A car bomb killed Egypt’s top prosecutor yesterday, ripping through his convoy in a Cairo neighbourhood, in the first assassination of a top official in the country in a quarter century, marking an apparent escalation by Islamic militants in their campaign of revenge attacks for a 2-year-old crackdown on the Muslim Brotherhood.
Hisham Barakat led the widescale prosecution against figures from the Brotherhood and other Islamists, including former President Mohammed Morsi, who was ousted by the military in July 2013. The crackdown against the group has seen the courts handing down mass death sentences against Morsi and other Islamist
The militants, who for years had been fighting in Egypt’s Sinai Peninsula, widened their insurgency after the military’s ouster of Morsi, which was prompted by massive protests against his rule.

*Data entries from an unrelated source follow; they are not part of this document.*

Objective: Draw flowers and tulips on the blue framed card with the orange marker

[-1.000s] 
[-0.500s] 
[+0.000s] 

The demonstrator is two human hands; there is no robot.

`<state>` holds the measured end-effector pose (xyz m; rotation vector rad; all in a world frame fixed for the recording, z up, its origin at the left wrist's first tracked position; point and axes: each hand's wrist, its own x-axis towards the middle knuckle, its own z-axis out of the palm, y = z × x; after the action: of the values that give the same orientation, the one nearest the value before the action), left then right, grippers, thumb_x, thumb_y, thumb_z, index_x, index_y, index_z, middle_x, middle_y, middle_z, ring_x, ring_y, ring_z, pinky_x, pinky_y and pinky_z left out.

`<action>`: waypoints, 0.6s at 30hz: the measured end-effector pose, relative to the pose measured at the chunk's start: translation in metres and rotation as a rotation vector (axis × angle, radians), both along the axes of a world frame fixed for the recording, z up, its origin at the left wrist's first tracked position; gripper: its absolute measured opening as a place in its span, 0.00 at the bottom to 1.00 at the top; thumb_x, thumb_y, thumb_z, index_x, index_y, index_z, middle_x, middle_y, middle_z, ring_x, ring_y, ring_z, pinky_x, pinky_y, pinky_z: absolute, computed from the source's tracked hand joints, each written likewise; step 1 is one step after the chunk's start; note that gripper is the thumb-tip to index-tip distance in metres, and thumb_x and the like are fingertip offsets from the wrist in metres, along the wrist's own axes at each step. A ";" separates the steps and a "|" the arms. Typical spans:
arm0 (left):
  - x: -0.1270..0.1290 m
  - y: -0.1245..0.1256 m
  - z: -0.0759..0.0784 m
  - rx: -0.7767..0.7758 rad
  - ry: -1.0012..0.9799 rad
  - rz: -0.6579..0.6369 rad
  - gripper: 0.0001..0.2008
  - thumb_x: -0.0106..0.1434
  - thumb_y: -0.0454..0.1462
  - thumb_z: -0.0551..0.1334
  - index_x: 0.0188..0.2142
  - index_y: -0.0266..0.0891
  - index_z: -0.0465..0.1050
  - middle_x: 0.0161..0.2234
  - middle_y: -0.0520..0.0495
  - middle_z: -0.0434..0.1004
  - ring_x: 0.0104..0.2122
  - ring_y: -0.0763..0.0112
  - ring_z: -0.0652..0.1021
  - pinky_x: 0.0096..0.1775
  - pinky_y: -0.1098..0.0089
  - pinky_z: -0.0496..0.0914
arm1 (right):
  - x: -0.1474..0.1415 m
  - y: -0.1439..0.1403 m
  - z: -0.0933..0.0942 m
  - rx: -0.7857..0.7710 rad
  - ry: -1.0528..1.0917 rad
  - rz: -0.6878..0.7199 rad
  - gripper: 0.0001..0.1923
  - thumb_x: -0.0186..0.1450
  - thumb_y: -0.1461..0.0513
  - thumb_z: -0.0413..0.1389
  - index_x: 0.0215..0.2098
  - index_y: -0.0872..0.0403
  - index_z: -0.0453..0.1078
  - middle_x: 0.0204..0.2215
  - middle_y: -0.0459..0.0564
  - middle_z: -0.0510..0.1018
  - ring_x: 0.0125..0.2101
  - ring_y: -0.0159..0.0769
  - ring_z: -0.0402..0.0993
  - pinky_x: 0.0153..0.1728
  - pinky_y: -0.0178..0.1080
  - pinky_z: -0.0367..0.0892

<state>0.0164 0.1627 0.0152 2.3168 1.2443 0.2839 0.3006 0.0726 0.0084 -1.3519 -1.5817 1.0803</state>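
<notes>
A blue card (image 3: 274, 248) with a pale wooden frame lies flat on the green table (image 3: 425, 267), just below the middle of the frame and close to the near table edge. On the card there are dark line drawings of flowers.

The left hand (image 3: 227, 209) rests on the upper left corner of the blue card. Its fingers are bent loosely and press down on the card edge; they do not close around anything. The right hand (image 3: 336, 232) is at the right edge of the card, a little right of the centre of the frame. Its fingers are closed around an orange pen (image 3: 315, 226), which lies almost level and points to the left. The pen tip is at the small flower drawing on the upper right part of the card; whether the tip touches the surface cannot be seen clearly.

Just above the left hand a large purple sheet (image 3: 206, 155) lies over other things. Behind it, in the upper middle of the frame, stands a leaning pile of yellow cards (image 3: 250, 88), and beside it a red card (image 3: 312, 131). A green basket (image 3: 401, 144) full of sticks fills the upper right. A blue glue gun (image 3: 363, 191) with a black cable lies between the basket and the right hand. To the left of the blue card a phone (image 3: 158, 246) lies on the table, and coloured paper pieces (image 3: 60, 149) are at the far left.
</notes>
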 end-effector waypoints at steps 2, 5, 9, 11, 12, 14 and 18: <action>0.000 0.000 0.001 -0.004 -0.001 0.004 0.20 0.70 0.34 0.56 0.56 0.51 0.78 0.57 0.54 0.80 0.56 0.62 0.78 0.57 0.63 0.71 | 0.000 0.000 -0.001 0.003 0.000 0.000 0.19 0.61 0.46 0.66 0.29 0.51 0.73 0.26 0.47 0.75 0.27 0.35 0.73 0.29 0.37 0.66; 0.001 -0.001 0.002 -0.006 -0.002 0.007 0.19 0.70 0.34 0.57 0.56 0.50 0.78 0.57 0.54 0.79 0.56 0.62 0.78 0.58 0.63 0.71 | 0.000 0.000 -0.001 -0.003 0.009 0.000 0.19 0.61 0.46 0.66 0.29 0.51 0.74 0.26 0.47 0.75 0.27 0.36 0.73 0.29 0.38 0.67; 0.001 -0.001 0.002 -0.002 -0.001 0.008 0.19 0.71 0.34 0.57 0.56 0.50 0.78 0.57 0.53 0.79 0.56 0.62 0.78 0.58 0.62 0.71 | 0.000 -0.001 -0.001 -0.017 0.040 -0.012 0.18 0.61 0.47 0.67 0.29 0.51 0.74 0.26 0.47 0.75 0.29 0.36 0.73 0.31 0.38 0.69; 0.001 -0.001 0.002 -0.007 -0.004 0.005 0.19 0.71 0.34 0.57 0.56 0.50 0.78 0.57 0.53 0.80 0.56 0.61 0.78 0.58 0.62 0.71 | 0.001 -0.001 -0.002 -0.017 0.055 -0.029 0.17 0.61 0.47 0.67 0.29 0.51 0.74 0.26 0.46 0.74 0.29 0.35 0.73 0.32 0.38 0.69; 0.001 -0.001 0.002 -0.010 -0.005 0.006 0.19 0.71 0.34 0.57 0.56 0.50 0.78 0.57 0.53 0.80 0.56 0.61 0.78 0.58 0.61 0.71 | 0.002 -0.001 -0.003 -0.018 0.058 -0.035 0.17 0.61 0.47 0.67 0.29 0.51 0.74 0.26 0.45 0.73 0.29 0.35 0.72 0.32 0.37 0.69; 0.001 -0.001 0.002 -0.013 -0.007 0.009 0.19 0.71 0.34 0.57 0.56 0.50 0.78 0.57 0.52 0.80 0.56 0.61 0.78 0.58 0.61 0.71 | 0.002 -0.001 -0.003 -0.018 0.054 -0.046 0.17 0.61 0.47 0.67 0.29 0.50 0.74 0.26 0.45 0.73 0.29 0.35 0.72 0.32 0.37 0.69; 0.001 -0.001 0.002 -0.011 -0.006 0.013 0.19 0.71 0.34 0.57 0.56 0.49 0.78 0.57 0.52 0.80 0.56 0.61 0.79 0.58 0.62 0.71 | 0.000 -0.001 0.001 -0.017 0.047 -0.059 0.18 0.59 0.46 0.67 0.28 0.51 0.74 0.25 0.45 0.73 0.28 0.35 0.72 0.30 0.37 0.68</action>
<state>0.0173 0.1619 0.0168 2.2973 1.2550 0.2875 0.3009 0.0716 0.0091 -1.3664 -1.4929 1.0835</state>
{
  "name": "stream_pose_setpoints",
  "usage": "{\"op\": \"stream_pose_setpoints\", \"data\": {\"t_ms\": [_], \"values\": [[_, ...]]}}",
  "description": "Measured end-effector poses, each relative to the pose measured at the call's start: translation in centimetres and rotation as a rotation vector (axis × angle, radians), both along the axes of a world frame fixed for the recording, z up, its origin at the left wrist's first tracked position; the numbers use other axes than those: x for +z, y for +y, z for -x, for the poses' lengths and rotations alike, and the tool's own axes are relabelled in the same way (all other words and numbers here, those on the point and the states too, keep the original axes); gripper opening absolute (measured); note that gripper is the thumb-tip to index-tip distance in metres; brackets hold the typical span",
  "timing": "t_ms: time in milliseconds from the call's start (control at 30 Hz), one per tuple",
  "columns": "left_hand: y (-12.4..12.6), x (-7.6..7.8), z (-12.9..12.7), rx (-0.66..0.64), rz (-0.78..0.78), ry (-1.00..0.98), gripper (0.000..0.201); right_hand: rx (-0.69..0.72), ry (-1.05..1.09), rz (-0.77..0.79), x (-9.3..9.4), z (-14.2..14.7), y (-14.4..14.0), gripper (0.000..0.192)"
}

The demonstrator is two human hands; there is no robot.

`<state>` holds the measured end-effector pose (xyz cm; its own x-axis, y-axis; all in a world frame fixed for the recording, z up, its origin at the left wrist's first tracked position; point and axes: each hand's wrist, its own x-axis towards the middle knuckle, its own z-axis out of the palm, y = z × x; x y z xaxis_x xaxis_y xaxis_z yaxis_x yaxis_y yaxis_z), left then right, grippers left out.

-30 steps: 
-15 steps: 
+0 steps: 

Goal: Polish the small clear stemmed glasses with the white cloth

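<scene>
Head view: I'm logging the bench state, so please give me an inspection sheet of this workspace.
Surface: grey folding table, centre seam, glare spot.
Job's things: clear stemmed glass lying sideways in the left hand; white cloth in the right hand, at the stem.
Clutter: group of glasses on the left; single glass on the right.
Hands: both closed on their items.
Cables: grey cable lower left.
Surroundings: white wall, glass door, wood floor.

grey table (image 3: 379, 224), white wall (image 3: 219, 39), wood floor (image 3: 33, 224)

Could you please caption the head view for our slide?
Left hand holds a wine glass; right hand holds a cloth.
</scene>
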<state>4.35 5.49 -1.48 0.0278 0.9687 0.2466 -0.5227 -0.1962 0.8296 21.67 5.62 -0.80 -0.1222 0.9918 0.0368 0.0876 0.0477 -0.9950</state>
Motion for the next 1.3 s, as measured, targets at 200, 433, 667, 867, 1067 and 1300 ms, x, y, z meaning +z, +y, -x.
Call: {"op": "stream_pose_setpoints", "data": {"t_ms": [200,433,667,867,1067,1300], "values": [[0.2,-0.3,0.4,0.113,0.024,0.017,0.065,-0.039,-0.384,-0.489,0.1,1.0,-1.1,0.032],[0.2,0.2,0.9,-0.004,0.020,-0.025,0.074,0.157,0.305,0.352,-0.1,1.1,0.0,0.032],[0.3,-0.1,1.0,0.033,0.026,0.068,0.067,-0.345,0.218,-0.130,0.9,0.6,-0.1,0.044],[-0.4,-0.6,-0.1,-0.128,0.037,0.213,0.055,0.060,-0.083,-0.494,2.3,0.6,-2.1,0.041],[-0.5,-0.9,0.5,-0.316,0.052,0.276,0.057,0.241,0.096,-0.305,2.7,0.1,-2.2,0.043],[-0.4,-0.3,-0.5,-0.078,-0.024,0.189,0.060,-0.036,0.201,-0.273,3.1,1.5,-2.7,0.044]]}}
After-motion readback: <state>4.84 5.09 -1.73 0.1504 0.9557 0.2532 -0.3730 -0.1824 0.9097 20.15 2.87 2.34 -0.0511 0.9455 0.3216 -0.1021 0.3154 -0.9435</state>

Egyptian authorities accuse the Brotherhood of involvement in the violence and have branded it a terror group, a claim the group denies.
Militant attacks have focused on police and the military, but in recent months have turned to target the judiciary, with the killings of several judges in Sinai earlier this year.
The killing also recalled one of Egypt’s darkest chapters in 1990s when Islamic militant groups and state security apparatus were engaged in score-settling killings for nearly a decade.
In 1990, militants gunned down then-parliament speaker Rifaat el-Mahgoub in downtown Cairo, the last time a senior official was assassinated, though they made multiple subsequent attempts against other ministers until the insurgency was crushed in the late 1990s.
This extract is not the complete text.